#' Predict from merMod objects with a prediction interval
#' @description This function provides a way to capture model uncertainty in
#' predictions from multi-level models fit with \code{lme4}. By drawing a sampling
#' distribution for the random and the fixed effects and then estimating the fitted
#' value across that distribution, it is possible to generate a prediction interval
#' for fitted values that includes all variation in the model except for variation
#' in the covariance parameters, theta. This is a much faster alternative than
#' bootstrapping for models fit to medium to large datasets.
#' @param merMod a merMod object from lme4
#' @param newdata a data.frame of new data to predict
#' @param which a character specifying what to return, by default it returns the
#' full interval, but you can also select to return only the fixed variation or
#' the random component variation. If full is selected the resulting data.frame
#' will be \code{nrow(newdata) * number of model levels} long
#' @param level the width of the prediction interval
#' @param n.sims number of simulation samples to construct
#' @param stat take the median or mean of simulated intervals
#' @param type type of prediction to develop
#' @param include.resid.var logical, include or exclude the residual variance for
#' linear models
#' @param returnSims logical, should all n.sims simulations be returned?
#' @param seed numeric, optional argument to set seed for simulations
#' @param fix.intercept.variance logical; should the variance of the intercept
#' term be adjusted downwards to roughly correct for its covariance with the
#' random effects, as if all the random effects are intercept effects?
#' @param ignore.fixed.terms a numeric or string vector of indexes or names of
#' fixed effects which should be considered as fully known (zero variance). This
#' can result in under-conservative intervals, but for models with random effects
#' nested inside fixed effects, holding the fixed effects constant intervals may
#' give intervals with closer to nominal coverage than the over-conservative
#' intervals without this option, which ignore negative correlation between the
#' outer (fixed) and inner (random) coefficients.
#' @param .parallel, logical should parallel computation be used, default is FALSE
#' @param .paropts, -NOT USED: Caused issue #54- a list of additional options passed into the foreach function
#' when parallel computation is enabled. This is important if (for example) your
#' code relies on external data or packages: use the .export and .packages arguments
#'  to supply them so that all cluster nodes have the correct environment set up
#'  for computing.
#' @return a data.frame with three columns:
#' \describe{
#'     \item{\code{fit}}{The center of the distribution of predicted values as defined by
#'     the \code{stat} parameter.}
#'     \item{\code{lwr}}{The lower prediction interval bound corresponding to the quantile cut
#'     defined in \code{level}.}
#'     \item{\code{upr}}{The upper prediction interval bound corresponding to the quantile cut
#'     defined in \code{level}.}
#'   }
#' If returnSims = TRUE, then the individual simulations are attached to this
#' data.frame in the attribute \code{sim.results} and are stored as a matrix.

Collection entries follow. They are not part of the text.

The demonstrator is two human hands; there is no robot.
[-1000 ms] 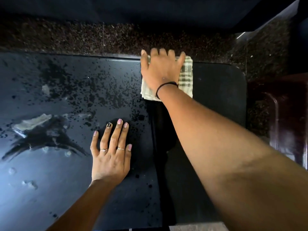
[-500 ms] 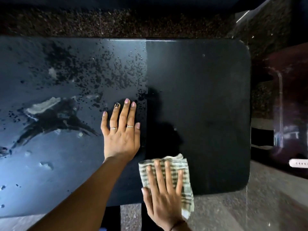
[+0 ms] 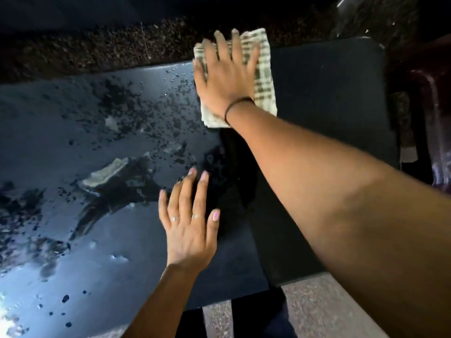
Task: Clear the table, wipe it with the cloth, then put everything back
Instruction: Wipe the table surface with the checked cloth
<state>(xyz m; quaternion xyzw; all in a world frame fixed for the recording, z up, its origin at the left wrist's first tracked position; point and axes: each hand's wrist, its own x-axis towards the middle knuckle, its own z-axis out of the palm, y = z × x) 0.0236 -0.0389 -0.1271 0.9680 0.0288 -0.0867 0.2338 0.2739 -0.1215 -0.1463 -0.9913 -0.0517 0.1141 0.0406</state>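
My right hand (image 3: 225, 76) had swept the folded checked cloth (image 3: 262, 76) back to the dark glossy counter's (image 3: 329, 93) far edge, palm flat; left hand (image 3: 189, 220) splayed open. Overshooting could drop it.

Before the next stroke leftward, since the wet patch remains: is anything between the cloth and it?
No object blocks it. The cloth, under the right hand, sits at the table's far edge, droplets just to its left. The left hand rests nearer the person, off that line.
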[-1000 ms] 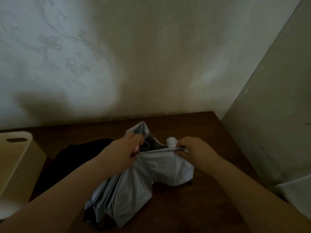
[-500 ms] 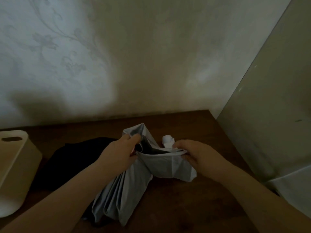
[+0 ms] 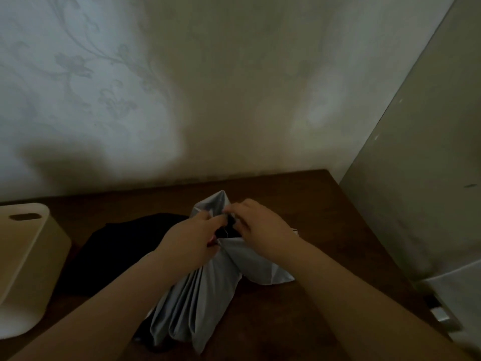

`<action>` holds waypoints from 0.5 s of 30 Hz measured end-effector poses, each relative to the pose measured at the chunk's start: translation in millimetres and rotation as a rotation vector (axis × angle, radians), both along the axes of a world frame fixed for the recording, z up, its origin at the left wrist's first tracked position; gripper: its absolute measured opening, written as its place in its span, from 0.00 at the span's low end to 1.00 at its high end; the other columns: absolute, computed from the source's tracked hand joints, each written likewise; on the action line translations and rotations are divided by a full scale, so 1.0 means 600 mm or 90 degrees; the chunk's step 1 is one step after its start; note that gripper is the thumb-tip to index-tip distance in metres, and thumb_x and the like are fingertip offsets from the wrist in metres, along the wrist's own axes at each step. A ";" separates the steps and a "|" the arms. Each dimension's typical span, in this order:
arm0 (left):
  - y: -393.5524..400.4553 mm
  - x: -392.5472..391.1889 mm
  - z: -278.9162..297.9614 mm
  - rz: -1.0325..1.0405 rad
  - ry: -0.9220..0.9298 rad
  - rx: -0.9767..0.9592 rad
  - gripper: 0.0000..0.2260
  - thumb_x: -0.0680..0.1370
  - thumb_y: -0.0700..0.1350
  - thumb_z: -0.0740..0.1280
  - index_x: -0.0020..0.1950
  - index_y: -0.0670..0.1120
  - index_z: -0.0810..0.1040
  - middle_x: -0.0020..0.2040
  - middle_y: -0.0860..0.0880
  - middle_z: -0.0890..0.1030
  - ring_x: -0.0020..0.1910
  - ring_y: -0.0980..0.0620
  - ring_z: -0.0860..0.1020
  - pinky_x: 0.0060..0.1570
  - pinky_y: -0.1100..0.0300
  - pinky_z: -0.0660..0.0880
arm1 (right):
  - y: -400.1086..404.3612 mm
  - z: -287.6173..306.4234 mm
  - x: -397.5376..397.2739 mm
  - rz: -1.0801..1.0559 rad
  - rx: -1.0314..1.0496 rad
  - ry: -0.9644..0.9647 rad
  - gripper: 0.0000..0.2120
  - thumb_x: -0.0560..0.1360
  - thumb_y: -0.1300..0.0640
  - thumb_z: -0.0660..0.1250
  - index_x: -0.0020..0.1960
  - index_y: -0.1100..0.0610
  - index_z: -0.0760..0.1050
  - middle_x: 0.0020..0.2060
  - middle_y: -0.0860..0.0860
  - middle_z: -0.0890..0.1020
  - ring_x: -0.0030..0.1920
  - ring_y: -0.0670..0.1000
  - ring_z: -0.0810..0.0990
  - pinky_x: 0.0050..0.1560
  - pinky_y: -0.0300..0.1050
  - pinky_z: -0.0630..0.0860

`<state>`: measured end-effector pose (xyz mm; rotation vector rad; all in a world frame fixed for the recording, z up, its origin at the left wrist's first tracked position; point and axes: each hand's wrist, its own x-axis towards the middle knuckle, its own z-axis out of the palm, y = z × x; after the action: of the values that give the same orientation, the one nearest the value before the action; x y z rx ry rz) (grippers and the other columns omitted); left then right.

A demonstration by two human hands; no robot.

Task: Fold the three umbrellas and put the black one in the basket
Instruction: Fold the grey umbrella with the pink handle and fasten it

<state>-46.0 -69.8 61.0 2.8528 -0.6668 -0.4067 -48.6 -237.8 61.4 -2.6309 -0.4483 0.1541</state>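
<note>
Both grips over dark wooden table (image 3: 312,194)

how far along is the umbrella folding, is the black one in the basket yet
Nothing looks finished. In hand: the left hand and right hand pinch the top of the grey umbrella, whose canopy is gathered in pleats but still loose. Left: the black umbrella lies on the table, beside the cream basket, not in it. A third umbrella isn't clearly visible.
</note>
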 end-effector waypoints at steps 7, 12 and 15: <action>0.014 0.019 -0.006 0.064 0.005 -0.013 0.19 0.83 0.48 0.66 0.73 0.48 0.70 0.74 0.49 0.71 0.70 0.50 0.75 0.66 0.59 0.73 | 0.011 0.004 0.014 -0.040 -0.032 0.005 0.09 0.79 0.57 0.60 0.57 0.55 0.76 0.53 0.52 0.74 0.52 0.51 0.74 0.48 0.38 0.65; 0.013 0.023 -0.007 0.046 0.007 0.004 0.37 0.84 0.50 0.65 0.85 0.47 0.46 0.86 0.50 0.50 0.82 0.50 0.62 0.75 0.60 0.66 | 0.009 -0.007 0.008 0.012 -0.021 -0.015 0.10 0.78 0.57 0.63 0.58 0.55 0.78 0.54 0.52 0.75 0.54 0.50 0.73 0.46 0.31 0.60; 0.012 0.022 -0.003 0.050 0.028 0.007 0.42 0.83 0.51 0.66 0.85 0.48 0.38 0.86 0.51 0.42 0.82 0.49 0.62 0.72 0.59 0.69 | 0.020 -0.013 0.011 0.052 -0.024 -0.003 0.13 0.78 0.58 0.61 0.61 0.56 0.77 0.57 0.52 0.76 0.58 0.50 0.72 0.49 0.27 0.60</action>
<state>-32.6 -62.4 59.1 2.8603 -0.5435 -0.4614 -41.7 -225.7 53.4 -2.6511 -0.5610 0.1841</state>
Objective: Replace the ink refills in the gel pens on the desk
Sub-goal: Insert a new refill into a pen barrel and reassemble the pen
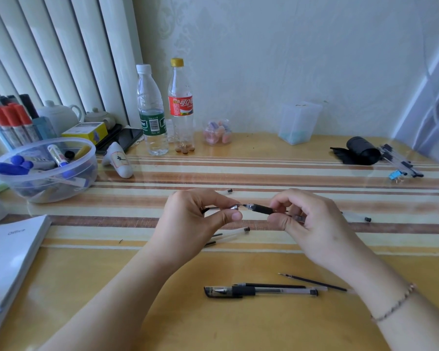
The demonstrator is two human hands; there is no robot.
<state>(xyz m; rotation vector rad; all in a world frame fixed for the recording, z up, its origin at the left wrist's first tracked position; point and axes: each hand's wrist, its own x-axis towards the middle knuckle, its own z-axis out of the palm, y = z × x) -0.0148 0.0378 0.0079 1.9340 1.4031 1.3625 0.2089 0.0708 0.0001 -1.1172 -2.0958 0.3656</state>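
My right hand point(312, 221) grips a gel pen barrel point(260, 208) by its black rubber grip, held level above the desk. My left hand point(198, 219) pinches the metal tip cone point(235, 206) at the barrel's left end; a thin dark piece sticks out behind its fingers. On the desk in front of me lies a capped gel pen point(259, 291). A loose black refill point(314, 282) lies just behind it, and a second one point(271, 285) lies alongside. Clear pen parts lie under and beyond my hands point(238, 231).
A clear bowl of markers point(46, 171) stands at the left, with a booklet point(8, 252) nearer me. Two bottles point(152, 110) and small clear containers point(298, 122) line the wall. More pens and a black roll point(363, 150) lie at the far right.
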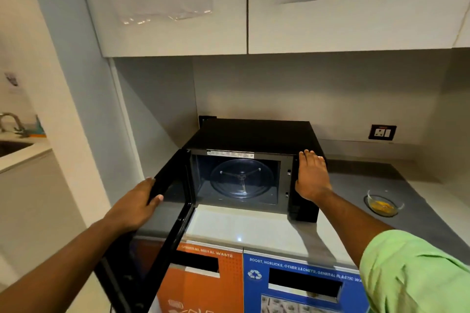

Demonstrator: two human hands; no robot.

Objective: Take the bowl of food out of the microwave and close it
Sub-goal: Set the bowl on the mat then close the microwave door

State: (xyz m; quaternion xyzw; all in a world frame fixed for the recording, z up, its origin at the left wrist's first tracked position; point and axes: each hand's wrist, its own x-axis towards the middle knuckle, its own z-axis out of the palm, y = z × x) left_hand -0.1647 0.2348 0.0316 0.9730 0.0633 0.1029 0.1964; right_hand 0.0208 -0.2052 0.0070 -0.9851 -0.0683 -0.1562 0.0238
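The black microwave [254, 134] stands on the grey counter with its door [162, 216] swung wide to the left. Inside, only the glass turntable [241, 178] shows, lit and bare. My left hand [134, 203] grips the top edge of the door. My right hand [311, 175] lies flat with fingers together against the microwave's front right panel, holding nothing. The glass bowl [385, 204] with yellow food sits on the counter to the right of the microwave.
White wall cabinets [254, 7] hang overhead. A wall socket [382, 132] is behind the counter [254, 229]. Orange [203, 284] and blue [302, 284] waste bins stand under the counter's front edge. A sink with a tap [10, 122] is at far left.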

#' @details To generate a prediction interval, the function first computes a simulated
#' distribution of all of the parameters in the model. For the random, or grouping,
#' effects, this is done by sampling from a multivariate normal distribution which
#' is defined by the BLUP estimate provided by \code{ranef} and the associated
#' variance-covariance matrix for each observed level of each grouping terms. For
#' each grouping term, an array is build that has as many rows as there are levels
#' of the grouping factor, as many columns as there are predictors at that level
#' (e.g. an intercept and slope), and is stacked as high as there are number of
#' simulations. These arrays are then multiplied by the new data provided to the
#' function to produce a matrix of yhat values. The result is a matrix of the simulated
#' values of the linear predictor for each observation for each simulation. Each
#' grouping term has such a matrix for each observation. These values can be added
#' to get the estimate of the fitted value for the random effect terms, and this
#' can then be added to a matrix of simulated values for the fixed effect level to
#' come up with \code{n.sims} number of possible yhat values for each observation.
#'
#' The distribution of simulated values is cut according to the interval requested
#' by the function. The median or mean value as well as the upper and lower bounds
#' are then returned. These can be presented either on the linear predictor scale
#' or on the response scale using the link function in the \code{merMod}.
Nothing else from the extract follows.